5.6.2. Detección de bordes.¶

In [58]:

im = np.zeros((256, 256))
im[64:-64, 64:-64] = 1

im = ndimage.rotate(im, 15, mode='constant')
im = ndimage.gaussian_filter(im, 8)

sx = ndimage.sobel(im, axis=0, mode='constant')
sy = ndimage.sobel(im, axis=1, mode='constant')
sob = np.hypot(sx, sy)

plt.figure(figsize=(16, 5))
plt.subplot(141)
plt.imshow(im, cmap=plt.cm.gray)
plt.axis('off')
plt.title('Cuadrado', fontsize=16)
plt.subplot(142)
plt.imshow(sx)
plt.axis('off')
plt.title('Sobel (direccion x)', fontsize=16)
plt.subplot(143)
plt.imshow(sob)
plt.axis('off')
plt.title('Sobel', fontsize=16)

im += 0.07*np.random.random(im.shape)

sx = ndimage.sobel(im, axis=0, mode='constant')
sy = ndimage.sobel(im, axis=1, mode='constant')
sob = np.hypot(sx, sy)

plt.subplot(144)
plt.imshow(sob)
plt.axis('off')
plt.title('Sobel con ruido', fontsize=20)

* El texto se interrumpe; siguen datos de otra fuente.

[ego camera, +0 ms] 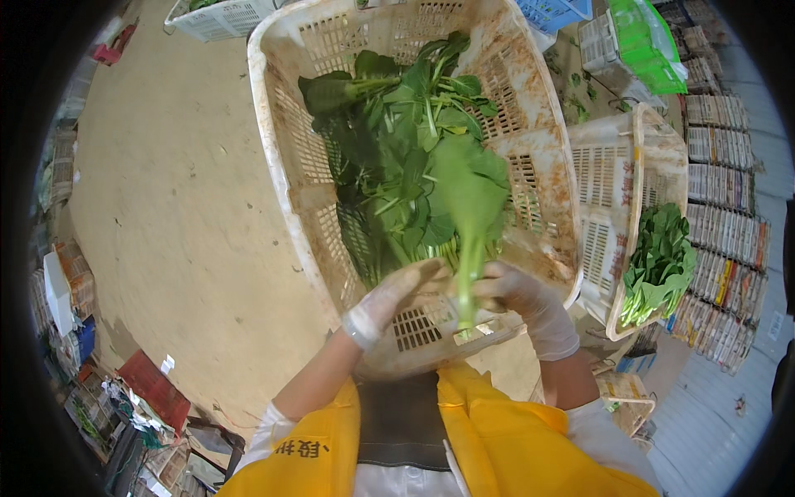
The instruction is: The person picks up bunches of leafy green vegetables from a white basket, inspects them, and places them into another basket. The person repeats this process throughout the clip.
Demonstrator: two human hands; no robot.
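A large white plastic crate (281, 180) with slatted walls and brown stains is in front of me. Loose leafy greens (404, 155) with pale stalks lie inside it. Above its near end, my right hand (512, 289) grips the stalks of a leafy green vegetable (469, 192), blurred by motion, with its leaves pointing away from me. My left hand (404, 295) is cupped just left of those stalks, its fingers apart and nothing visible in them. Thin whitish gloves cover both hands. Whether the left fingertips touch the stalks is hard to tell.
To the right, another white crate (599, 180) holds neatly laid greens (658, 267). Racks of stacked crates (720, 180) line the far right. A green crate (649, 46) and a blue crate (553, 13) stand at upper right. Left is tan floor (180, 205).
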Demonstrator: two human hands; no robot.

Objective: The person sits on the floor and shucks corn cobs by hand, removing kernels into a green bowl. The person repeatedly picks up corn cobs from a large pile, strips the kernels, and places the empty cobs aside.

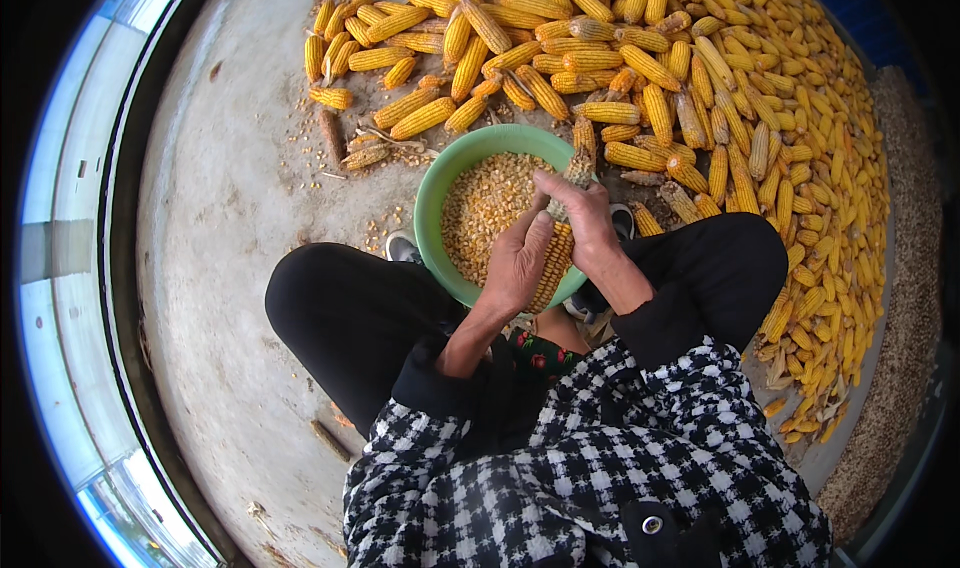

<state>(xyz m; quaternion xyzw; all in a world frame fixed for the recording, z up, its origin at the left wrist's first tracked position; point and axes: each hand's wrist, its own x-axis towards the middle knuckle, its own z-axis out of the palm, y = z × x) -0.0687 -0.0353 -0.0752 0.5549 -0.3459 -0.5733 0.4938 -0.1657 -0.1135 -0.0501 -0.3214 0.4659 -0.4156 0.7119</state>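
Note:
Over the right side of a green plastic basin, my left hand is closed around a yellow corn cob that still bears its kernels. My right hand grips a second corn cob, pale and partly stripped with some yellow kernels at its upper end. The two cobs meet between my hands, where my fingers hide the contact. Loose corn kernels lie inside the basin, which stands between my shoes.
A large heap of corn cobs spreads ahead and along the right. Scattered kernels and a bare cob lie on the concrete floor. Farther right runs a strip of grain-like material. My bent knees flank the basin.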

plt.subplots_adjust(wspace=0.02, hspace=0.02, top=1, bottom=0, left=0, right=0.9)

plt.show()

5.6.3. Morfología matemática.¶

In [59]:

np.random.seed(1)
n = 10
l = 256
im = np.zeros((l, l))
points = l*np.random.random((2, n**2))
im[(points[0]).astype(np.int), (points[1]).astype(np.int)] = 1
im = ndimage.gaussian_filter(im, sigma=l/(4.*n))

mask = (im > im.mean()).astype(np.float)


img = mask + 0.3*np.random.randn(*mask.shape)

binary_img = img > 0.5

# Eliminamos los pequeños puntos blancos
open_img = ndimage.binary_opening(binary_img)
# Eliminamos los pequeños puntos negros
close_img = ndimage.binary_closing(open_img)

plt.figure(figsize=(12, 3))

l = 128

plt.subplot(141)
plt.imshow(binary_img[:l, :l], cmap=plt.cm.gray)
plt.axis('off')
plt.subplot(142)
plt.imshow(open_img[:l, :l], cmap=plt.cm.gray)
plt.axis('off')
plt.subplot(143)
plt.imshow(close_img[:l, :l], cmap=plt.cm.gray)
plt.axis('off')
plt.subplot(144)
plt.imshow(mask[:l, :l], cmap=plt.cm.gray)
plt.contour(close_img[:l, :l], [0.5], linewidths=2, colors='r')
plt.axis('off')

plt.subplots_adjust(wspace=0.02, hspace=0.3, top=1, bottom=0.1, left=0, right=1)

plt.show()